■ About this exercise: Starting at the line that holds "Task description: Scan" and stopping at the line that holds "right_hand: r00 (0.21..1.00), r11", restate the records below word for word, with both of those lines included.

*** Opening of Input ***

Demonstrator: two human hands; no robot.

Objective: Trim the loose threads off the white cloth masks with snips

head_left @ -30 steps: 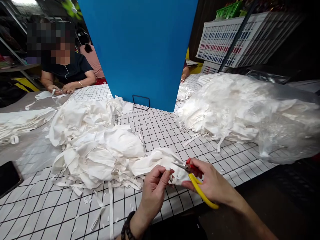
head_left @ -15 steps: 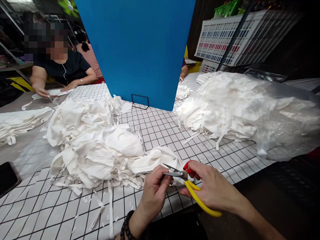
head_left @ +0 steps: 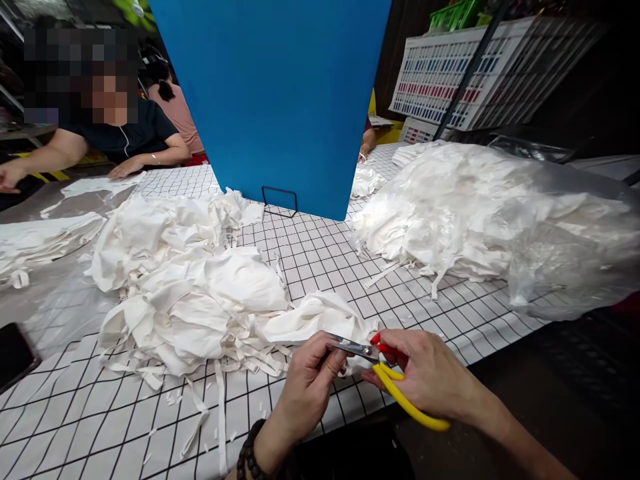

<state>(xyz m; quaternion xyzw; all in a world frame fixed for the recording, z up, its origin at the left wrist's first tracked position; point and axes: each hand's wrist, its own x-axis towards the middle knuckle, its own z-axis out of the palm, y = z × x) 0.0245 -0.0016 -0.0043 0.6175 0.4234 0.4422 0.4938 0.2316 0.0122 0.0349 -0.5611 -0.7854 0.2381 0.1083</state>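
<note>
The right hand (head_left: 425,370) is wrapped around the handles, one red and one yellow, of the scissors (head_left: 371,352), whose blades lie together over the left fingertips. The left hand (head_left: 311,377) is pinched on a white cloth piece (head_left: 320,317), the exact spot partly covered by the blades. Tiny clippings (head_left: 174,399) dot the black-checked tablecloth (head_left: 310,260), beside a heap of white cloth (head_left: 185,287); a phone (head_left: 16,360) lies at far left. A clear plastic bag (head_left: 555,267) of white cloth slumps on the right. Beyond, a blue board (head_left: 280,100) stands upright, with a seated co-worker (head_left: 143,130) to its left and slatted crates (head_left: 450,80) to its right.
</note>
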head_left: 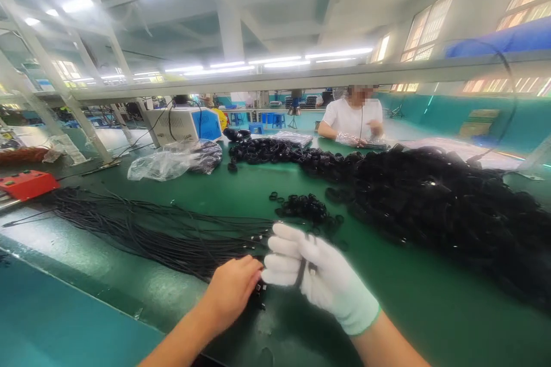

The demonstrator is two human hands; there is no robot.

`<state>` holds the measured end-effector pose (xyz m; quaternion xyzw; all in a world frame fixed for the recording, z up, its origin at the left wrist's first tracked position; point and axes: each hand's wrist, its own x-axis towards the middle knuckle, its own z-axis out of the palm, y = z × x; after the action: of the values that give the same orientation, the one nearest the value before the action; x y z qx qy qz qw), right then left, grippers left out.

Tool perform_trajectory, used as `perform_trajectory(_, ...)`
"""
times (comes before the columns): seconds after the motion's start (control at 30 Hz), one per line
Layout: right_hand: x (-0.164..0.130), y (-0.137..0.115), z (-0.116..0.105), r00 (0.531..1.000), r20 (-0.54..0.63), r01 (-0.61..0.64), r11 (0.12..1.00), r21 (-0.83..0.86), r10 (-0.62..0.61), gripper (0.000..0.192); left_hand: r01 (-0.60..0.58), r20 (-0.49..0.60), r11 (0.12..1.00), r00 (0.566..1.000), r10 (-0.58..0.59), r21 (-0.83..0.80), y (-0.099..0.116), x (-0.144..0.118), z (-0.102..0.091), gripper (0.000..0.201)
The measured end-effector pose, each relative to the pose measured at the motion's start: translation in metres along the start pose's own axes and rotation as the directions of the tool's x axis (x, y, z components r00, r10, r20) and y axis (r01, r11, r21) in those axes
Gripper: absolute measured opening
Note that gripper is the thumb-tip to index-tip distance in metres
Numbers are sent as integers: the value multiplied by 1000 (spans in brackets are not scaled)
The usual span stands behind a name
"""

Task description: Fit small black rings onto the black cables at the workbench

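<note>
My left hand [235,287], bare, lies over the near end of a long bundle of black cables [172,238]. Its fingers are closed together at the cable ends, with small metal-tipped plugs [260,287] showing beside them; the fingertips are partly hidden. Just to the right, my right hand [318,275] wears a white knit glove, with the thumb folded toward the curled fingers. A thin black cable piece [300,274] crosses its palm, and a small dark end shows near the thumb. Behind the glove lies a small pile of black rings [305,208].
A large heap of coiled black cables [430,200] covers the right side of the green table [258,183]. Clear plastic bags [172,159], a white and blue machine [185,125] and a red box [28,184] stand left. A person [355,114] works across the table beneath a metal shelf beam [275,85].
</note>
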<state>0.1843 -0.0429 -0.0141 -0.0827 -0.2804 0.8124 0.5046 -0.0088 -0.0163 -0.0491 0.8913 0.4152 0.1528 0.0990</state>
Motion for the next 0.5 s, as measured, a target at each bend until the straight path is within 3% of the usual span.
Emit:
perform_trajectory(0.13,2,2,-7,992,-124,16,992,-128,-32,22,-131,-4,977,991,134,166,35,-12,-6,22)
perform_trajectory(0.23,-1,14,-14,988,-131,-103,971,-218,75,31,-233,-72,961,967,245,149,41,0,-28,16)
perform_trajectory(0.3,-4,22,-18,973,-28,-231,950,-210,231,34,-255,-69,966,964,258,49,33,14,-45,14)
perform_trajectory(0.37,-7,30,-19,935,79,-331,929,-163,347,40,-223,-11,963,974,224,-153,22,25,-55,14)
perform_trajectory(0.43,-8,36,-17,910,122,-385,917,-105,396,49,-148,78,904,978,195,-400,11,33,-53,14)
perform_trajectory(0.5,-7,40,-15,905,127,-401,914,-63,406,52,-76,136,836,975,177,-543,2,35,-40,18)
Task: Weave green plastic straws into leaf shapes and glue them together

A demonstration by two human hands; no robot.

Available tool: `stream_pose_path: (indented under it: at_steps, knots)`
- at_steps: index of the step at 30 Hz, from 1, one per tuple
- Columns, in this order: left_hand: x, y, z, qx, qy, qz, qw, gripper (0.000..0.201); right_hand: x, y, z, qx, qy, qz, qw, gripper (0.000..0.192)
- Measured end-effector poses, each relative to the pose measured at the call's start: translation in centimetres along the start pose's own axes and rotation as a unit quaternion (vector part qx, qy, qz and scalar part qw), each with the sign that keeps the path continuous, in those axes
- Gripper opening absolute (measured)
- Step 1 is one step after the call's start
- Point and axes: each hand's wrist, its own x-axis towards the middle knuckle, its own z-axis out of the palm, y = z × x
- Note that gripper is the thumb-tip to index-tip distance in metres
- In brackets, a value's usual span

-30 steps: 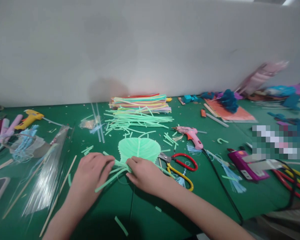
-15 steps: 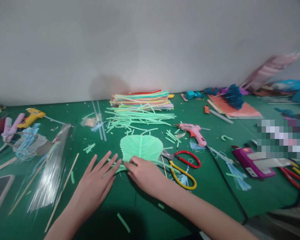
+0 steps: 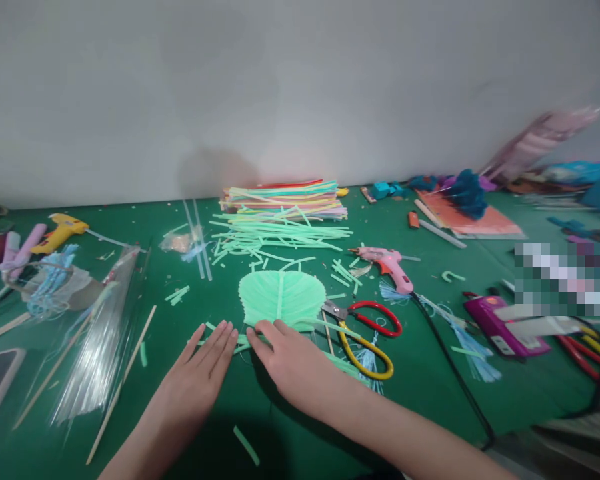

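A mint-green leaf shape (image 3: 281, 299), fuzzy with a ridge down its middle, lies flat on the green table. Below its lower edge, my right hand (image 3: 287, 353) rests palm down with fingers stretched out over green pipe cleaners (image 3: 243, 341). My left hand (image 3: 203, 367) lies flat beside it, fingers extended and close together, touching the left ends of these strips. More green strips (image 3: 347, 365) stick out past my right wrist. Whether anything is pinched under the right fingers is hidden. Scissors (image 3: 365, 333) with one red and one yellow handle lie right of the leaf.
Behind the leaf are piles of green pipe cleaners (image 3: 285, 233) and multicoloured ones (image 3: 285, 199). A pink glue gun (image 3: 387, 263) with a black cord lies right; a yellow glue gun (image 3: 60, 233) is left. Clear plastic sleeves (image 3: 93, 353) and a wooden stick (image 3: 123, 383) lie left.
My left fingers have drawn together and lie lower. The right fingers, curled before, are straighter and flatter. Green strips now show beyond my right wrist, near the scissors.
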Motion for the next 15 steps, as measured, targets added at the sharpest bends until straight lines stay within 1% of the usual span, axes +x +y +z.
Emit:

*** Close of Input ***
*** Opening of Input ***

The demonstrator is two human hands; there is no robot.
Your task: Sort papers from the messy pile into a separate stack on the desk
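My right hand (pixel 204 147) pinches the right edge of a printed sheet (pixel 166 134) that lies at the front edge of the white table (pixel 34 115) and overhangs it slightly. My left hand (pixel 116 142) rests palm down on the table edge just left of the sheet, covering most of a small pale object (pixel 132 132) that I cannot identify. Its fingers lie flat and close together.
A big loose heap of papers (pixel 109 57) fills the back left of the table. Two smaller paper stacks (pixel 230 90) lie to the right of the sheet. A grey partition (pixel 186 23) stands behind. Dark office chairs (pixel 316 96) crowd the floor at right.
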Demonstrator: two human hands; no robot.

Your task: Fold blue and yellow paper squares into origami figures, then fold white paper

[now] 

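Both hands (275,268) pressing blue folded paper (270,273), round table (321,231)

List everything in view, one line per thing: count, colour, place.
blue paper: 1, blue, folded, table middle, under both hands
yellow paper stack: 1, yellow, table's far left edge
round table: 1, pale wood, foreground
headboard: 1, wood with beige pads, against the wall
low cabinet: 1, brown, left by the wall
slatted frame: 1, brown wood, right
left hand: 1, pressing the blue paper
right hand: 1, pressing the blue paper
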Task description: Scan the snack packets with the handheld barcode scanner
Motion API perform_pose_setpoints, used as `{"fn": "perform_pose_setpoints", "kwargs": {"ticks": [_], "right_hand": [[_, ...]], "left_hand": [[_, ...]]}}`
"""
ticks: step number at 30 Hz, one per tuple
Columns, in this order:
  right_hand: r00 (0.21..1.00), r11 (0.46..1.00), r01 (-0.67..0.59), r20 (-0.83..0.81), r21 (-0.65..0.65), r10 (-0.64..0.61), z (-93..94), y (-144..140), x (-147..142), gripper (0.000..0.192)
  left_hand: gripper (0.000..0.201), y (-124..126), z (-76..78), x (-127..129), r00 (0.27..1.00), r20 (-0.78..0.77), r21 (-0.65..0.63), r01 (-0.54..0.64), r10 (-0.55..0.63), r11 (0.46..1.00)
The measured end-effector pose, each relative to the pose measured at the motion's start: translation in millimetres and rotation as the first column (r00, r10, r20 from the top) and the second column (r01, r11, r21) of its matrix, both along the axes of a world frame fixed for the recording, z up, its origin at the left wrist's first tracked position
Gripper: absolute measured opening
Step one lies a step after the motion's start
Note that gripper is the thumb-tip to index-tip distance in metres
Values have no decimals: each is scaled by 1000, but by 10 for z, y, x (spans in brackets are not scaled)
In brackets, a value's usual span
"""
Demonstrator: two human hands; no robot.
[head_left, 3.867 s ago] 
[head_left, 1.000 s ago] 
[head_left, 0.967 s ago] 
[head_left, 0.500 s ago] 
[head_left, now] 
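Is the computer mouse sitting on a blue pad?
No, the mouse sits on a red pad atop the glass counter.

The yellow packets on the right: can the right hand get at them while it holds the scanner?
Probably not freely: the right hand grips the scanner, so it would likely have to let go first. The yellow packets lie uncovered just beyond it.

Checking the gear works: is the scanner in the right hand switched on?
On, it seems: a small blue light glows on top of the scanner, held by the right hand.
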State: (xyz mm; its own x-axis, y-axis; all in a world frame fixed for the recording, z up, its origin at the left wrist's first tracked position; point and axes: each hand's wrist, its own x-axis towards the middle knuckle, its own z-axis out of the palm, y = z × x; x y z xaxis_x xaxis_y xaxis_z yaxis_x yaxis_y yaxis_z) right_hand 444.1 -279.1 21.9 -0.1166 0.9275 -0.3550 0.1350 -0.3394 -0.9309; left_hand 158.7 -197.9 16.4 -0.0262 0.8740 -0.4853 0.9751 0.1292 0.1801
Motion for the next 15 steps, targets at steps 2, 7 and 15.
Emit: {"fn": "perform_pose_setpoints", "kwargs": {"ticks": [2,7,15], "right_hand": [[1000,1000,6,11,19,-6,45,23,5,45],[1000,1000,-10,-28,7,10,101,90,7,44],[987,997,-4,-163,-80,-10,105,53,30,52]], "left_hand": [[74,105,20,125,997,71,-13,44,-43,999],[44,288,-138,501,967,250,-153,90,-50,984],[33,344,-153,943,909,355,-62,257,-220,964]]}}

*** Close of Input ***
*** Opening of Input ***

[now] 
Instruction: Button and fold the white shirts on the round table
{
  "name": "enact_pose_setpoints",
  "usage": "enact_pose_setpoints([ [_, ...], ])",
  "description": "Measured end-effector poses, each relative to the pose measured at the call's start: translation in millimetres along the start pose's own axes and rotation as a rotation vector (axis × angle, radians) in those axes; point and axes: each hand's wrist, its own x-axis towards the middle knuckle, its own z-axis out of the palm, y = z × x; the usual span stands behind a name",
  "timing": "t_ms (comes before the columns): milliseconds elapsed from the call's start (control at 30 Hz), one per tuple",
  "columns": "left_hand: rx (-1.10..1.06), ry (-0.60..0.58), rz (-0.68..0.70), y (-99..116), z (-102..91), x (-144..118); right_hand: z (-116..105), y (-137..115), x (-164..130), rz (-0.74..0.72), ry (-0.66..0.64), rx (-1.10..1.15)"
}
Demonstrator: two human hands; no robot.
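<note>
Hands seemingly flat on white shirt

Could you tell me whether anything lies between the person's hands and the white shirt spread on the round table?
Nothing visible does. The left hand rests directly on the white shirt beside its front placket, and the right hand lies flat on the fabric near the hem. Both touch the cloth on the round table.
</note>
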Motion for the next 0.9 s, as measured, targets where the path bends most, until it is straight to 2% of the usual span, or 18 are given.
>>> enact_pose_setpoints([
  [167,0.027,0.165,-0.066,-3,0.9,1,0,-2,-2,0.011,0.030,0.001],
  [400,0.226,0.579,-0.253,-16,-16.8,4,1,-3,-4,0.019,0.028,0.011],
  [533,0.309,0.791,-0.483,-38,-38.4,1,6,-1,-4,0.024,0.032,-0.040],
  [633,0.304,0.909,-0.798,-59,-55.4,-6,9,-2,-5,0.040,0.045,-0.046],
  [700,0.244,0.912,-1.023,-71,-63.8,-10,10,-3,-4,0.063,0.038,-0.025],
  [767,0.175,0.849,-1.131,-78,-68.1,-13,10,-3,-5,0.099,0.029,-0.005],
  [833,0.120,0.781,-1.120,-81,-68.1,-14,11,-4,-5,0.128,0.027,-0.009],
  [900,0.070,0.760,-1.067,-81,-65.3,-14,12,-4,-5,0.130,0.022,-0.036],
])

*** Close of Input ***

■ Answer section:
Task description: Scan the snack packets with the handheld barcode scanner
Motion API perform_pose_setpoints, used as `{"fn": "perform_pose_setpoints", "kwargs": {"ticks": [_], "right_hand": [[_, ...]], "left_hand": [[_, ...]]}}`
"""
ticks: step number at 30 Hz, one per tuple
Columns, in this order:
  right_hand: r00 (0.21..1.00), r11 (0.46..1.00), r01 (-0.67..0.59), r20 (-0.83..0.81), r21 (-0.65..0.65), r10 (-0.64..0.61), z (-93..94), y (-144..140), x (-147..142), gripper (0.000..0.192)

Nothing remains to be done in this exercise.